From: Pedro Falcato <pfalcato@suse.de>
To: Gregory Price <gourry@gourry.net>
Cc: linux-mm@kvack.org, akpm@linux-foundation.org, hughd@google.com,
david@kernel.org, ljs@kernel.org, Liam.Howlett@oracle.com,
vbabka@kernel.org, rppt@kernel.org, surenb@google.com,
mhocko@suse.com, baolin.wang@linux.alibaba.com,
linux-kernel@vger.kernel.org, kernel-team@meta.com,
stable@vger.kernel.org
Subject: Re: [PATCH] mm/shmem: use invalidate_lock to fix hole-punch race
Date: Thu, 26 Mar 2026 19:16:05 +0000 [thread overview]
Message-ID: <bnukmnuxxuhdfeasjz33miemgr7w35c4aa6pqdmgupx7oxmeeb@gozgc3yxhcdd> (raw)
In-Reply-To: <acV83cdc9ZfNk8Xh@gourry-fedora-PF4VCD3F>
On Thu, Mar 26, 2026 at 01:37:17PM -0500, Gregory Price wrote:
> On Thu, Mar 26, 2026 at 05:07:42PM +0000, Pedro Falcato wrote:
> > > Two races allow PTEs to be re-installed for a folio that fallocate
> > > is about to remove from page cache:
> >
> > Hmm, I don't see how your patch fixes anything.
> >
>
> after looking at your comments below i realized race 2 actually requires
> the fork as well, which means they're both essentially variations of the
> same race, so hopefully i can simplify the change log.

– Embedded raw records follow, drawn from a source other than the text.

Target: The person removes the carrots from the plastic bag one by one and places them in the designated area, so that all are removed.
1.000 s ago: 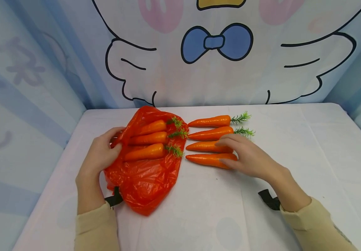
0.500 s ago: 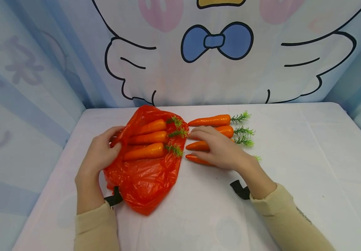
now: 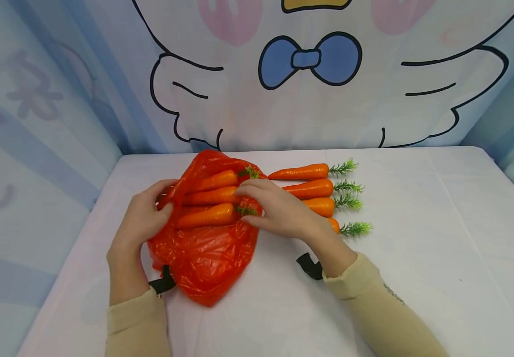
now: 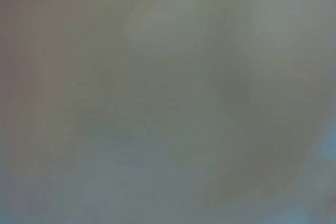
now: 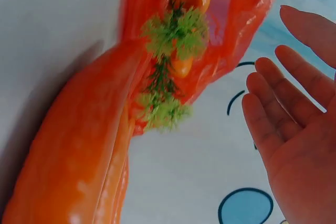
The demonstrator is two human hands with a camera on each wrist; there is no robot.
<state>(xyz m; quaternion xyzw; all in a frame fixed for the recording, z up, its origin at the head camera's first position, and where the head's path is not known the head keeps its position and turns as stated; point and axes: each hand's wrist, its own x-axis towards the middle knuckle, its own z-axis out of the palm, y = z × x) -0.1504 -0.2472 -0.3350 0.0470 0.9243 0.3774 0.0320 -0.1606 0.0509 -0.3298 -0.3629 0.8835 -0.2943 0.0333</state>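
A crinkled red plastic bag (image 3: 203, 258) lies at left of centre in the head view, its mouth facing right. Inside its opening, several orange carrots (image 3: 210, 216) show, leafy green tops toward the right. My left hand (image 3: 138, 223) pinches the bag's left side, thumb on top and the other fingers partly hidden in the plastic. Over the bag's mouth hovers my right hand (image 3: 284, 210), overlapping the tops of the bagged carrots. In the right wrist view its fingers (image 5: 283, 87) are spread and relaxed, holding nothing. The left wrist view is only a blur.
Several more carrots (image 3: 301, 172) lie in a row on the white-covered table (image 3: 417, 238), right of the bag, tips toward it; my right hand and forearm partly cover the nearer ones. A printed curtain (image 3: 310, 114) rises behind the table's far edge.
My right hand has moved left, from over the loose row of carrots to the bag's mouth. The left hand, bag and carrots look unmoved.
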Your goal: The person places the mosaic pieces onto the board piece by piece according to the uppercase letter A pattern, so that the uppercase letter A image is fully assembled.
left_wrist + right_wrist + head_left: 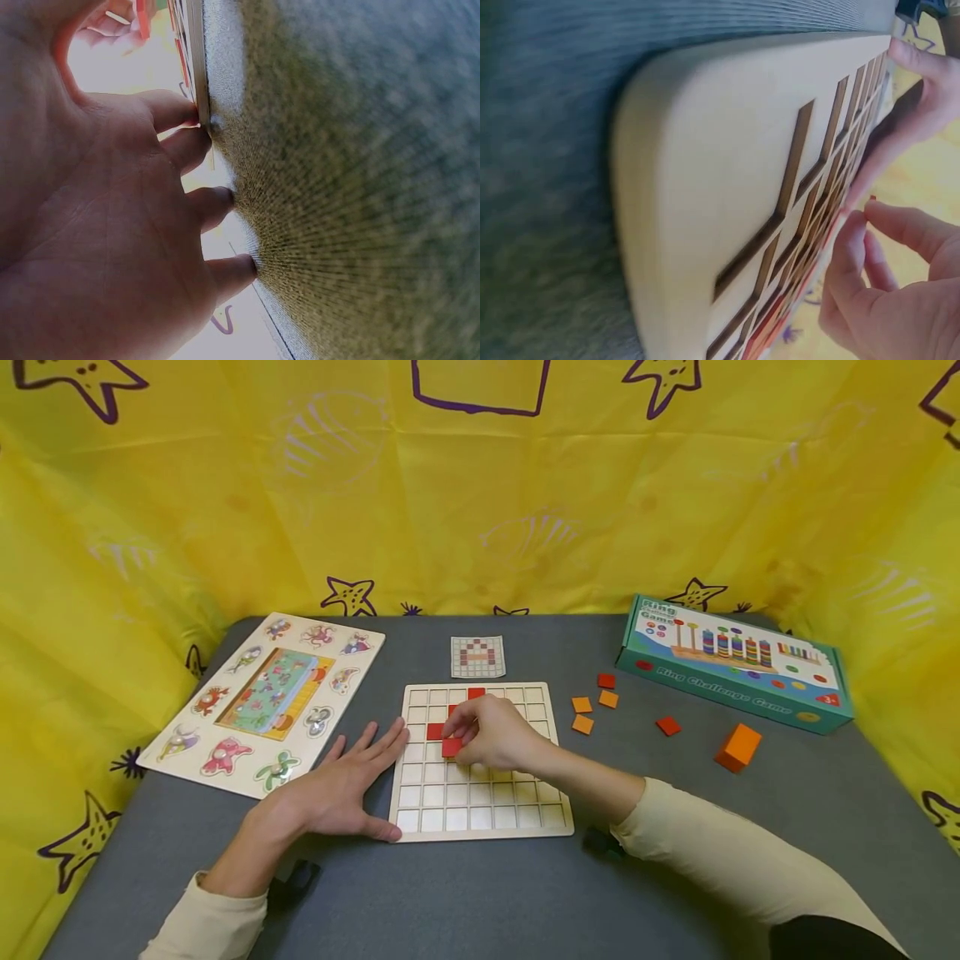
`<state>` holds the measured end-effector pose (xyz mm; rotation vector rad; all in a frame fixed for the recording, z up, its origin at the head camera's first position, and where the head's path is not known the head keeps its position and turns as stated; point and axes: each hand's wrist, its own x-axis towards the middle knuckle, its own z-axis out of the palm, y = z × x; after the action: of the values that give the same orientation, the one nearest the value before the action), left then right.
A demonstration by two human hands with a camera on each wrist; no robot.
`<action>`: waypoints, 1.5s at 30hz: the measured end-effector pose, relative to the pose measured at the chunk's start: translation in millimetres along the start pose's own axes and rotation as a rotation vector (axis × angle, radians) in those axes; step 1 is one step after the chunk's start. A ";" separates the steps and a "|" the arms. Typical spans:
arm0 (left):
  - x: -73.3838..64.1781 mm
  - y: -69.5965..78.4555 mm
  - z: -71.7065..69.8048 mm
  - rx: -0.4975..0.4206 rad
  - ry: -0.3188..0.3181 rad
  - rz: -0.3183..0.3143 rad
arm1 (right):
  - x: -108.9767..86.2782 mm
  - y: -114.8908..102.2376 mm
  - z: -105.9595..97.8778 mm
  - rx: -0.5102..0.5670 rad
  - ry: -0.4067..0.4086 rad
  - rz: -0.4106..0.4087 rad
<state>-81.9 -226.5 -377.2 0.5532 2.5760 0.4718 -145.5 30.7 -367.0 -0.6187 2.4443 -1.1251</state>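
A pale wooden grid board (435,837) lies on the dark grey table. Between thumb and fingers, my right hand (501,733) pinches a red square tile (452,748) over the board's left-middle cells. Other red tiles (436,732) sit in cells toward the board's far side, partly covered by the right hand. Spread out flat, my left hand (337,792) touches the board's left edge with its thumb and a fingertip. In the left wrist view its fingertips (241,268) meet the tabletop. A small pattern card (477,657) with a coloured grid lies beyond the board.
To the left is a wooden peg puzzle (360,672) with sea-animal pieces. Loose orange tiles (582,725) and red tiles (668,726) lie right of the board. Farther right are an orange block (738,747) and a green ring game box (735,689). Yellow cloth (480,493) hangs behind.
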 end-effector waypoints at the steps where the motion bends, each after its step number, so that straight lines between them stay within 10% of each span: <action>1: -0.3 0.0 0.0 0.000 0.002 0.002 | 1.1 -1.1 1.2 -0.004 0.001 -0.003; 45: -0.7 -1.1 1.4 -0.014 0.021 0.030 | 16.9 -15.6 18.8 -0.140 -0.001 -0.022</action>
<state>-81.0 -227.4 -378.6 0.5854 2.5857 0.5078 -146.5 1.0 -368.9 -0.6889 2.5372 -0.9664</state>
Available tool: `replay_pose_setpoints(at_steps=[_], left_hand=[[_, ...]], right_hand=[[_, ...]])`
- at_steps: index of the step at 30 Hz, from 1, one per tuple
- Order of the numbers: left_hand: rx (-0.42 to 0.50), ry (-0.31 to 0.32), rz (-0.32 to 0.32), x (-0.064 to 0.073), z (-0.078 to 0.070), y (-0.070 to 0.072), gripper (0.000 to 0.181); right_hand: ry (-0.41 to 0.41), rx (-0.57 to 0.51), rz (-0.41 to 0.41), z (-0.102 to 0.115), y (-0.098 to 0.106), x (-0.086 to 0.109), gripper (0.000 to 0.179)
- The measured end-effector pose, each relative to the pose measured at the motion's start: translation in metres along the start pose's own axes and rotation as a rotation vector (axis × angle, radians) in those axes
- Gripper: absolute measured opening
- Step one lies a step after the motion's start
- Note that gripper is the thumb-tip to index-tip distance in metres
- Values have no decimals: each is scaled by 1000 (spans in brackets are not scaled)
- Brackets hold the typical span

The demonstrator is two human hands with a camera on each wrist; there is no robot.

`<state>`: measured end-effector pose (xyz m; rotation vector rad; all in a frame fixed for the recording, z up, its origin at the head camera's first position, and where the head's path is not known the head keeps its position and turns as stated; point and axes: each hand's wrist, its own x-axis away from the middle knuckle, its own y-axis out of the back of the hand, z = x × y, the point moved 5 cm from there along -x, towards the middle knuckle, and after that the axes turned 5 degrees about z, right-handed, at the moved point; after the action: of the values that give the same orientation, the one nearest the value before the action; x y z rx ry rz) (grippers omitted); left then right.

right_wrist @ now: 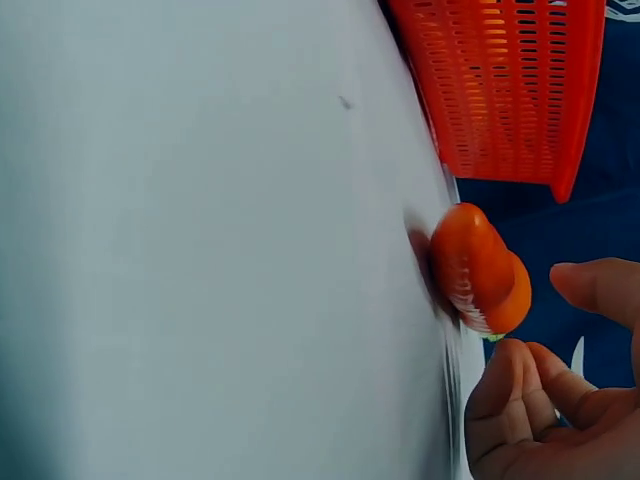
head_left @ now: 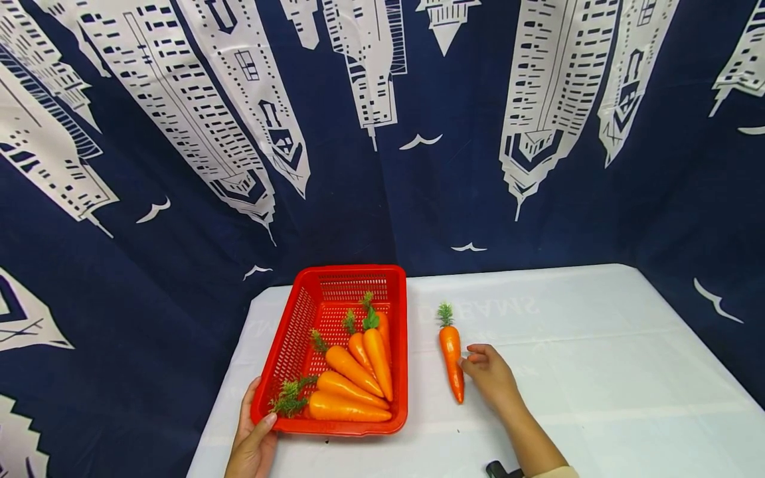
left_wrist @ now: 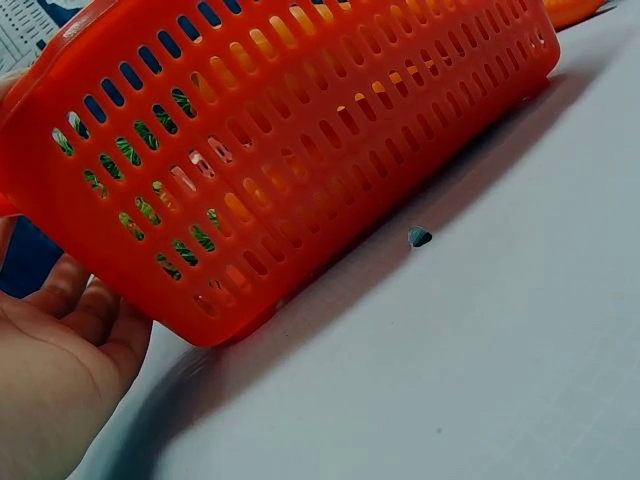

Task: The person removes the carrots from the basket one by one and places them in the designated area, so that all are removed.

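Note:
My left hand (head_left: 254, 438) grips the near left corner of a red plastic basket (head_left: 402, 352), thumb over the rim and fingers beneath the corner in the left wrist view. Several orange carrots (head_left: 349, 406) with green tops lie inside it. To the basket's right, a single carrot (head_left: 451, 355) lies on the white tabletop, its leafy end pointing away. Beside this carrot is my right hand (head_left: 493, 378), fingers bent loosely. In the right wrist view, thumb and fingers stand apart, with the carrot (right_wrist: 465, 265) just beyond them; nothing is held there.
A white cloth (head_left: 574, 372) covers the table. Behind it hangs a dark blue curtain (head_left: 442, 199) with white buildings and birds. A small dark speck (left_wrist: 419, 237) lies near the basket. Something black (head_left: 501, 470) sits by the right wrist.

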<state>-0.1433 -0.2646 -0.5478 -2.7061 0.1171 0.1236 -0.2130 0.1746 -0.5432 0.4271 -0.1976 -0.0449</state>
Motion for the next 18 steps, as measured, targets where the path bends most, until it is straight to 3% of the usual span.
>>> replay_pose_setpoints(at_steps=[10,18], left_hand=[[46,-7,69,0,1,-1,80],[33,-3,70,0,2,0,80]], right_hand=[[45,-72,-3,12,-2,4,36],[90,-83,19,31,-10,12,34]])
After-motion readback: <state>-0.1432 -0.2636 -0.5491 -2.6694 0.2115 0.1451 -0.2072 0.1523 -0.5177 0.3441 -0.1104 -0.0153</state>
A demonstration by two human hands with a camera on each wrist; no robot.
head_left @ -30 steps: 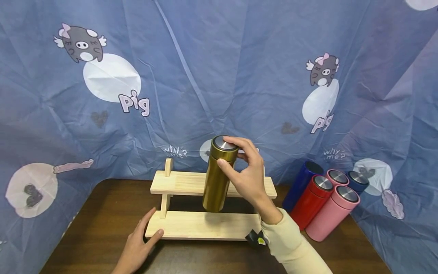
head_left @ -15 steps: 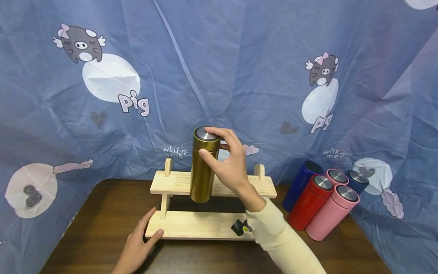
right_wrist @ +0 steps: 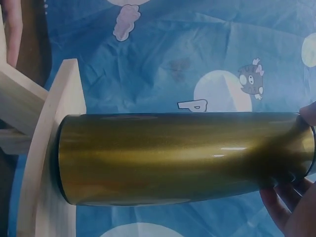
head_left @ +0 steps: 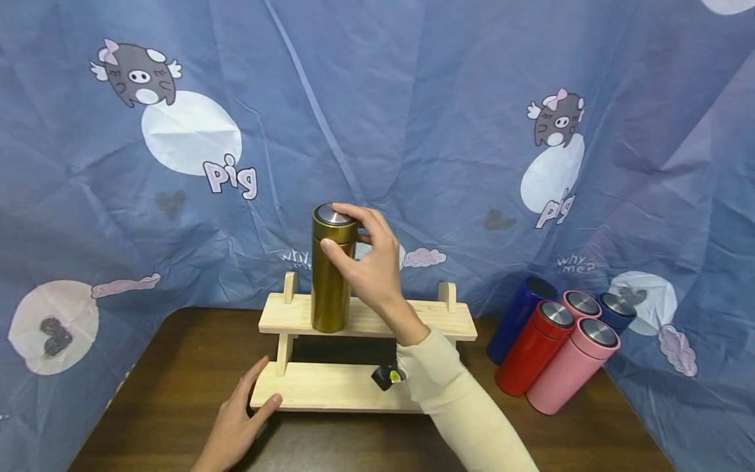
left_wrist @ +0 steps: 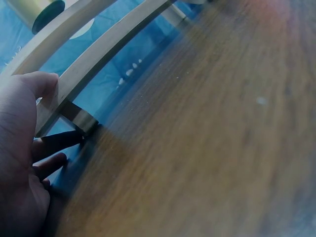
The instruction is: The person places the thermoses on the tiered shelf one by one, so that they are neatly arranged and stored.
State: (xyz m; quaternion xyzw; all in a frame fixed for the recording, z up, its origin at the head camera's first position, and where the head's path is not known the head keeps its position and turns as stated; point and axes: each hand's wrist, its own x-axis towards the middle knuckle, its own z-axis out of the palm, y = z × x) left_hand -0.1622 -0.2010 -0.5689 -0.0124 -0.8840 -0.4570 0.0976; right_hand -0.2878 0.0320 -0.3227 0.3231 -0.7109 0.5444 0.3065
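Looking down on a brown wood-grained tabletop [head_left: 330,452], catching a faint sheen toward the near edge. Resting the left hand [head_left: 232,419] at left, unclenched, laying the thumb on the front left corner of the lower shelf [head_left: 312,387] of a pale wooden rack [head_left: 284,354]. Extending the fingers along that shelf's left end. Slanting a cream sleeve [head_left: 466,406] across the lower shelf's right part. Seeing, close to the tabletop's right edge, an upright cluster: a pink bottle [head_left: 572,373] and a red bottle [head_left: 533,354] in front, a blue bottle [head_left: 519,321], a second pink bottle [head_left: 582,304] and a navy bottle [head_left: 616,311] behind. Grasping a gold bottle [head_left: 331,282] with the right hand [head_left: 374,262], pinching near the top between thumb and fingers, laying one fingertip on the steel lid [head_left: 332,214]. Holding it upright at the front edge of the upper shelf [head_left: 407,314], left of the middle; being unable to tell about contact between base and wood. Meeting, beyond the tabletop's far edge and rounded far left corner, a creased blue curtain [head_left: 377,118], wrapping round both sides and bearing printed pigs [head_left: 138,75], pale discs [head_left: 191,134], hearts [head_left: 171,204] and lettering [head_left: 230,178].
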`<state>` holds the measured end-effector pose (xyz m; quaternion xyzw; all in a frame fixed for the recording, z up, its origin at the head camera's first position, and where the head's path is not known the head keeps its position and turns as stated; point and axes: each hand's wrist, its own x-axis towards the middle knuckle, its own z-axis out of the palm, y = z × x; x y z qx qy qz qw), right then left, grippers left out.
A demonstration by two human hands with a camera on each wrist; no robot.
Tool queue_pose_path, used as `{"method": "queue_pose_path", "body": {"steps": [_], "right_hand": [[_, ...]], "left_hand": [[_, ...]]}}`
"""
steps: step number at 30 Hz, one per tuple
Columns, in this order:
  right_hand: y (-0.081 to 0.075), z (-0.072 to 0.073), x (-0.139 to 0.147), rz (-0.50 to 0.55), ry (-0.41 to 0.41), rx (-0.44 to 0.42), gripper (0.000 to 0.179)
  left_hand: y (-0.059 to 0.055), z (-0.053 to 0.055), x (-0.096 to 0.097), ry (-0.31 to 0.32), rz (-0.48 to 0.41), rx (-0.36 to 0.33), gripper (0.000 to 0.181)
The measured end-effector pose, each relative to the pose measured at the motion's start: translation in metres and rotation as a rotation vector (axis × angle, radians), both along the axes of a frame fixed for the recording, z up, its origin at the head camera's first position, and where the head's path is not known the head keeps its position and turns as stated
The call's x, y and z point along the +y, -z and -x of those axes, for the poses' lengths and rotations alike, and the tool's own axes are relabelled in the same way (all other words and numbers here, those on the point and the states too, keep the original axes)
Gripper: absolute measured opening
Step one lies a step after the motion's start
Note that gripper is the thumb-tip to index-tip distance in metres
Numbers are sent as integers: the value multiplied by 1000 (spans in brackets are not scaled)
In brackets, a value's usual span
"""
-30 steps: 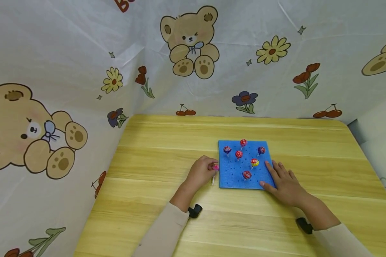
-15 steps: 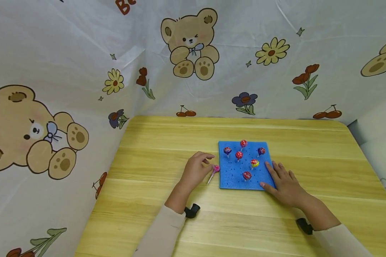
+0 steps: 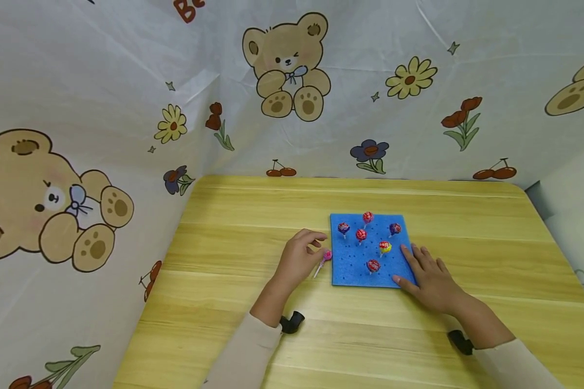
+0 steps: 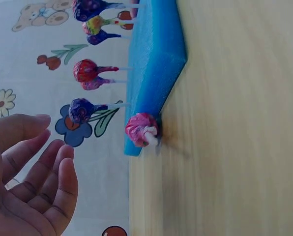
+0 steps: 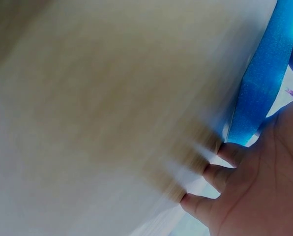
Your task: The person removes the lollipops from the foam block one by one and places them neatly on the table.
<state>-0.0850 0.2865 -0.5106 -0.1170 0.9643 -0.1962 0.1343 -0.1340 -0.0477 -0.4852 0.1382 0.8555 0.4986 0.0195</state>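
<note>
A pink lollipop lies on the table by the left edge of a blue foam board, its stick slanting toward the person. My left hand hovers just left of it, fingers loosely bent and holding nothing; the left wrist view shows a gap between this hand and the lollipop. Several wrapped lollipops stand upright in the board, among them a yellow one and a red one. With fingers spread, my right hand rests on the board's right edge and the tabletop.
Small holes dot the board's top. The light wooden table extends around it, backed by a white curtain printed with bears and flowers. Black wrist mounts sit under both forearms.
My left hand has let go of the pink lollipop and drawn slightly left. The lollipop's stick has swung to the left, and it now lies free. My right hand has stayed put.
</note>
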Motion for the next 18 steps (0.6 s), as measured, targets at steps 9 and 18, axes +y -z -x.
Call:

Well, then I don't see how changing shmem_fault() & map_mages() fixes fork.
>
> > > fallocate fault-around fork
> > > -------- ------------ ----
> > > set i_private
> > > unmap_mapping_range()
> > > # zaps PTEs
> > > filemap_map_pages()
> > > # re-maps folio!
> > > dup_mmap()
> > > # child VMA
> > > # in tree
> > > shmem_undo_range()
> > > lock folio
> > > unmap_mapping_folio()
> ^^^ i_mmap_lock_read held, iterates VMAs
> > spin_lock(ptl);
> ^^^ child VMA's PTL
> > > # child VMA:
> > > # no PTE, skip
> > spin_unlock(ptl);
> ^^^ child VMA done, iterator moves on
> it will not re-visit the child.
>
> > > copy_page_range()
> > spin_lock(dst_ptl);
> ^ Child PTL
> > spin_lock(src_ptl);
> ^ Parent PTL
> > /* does not copy PTE. either
> > * we find a zapped PTE, or unmap_mapping_folio()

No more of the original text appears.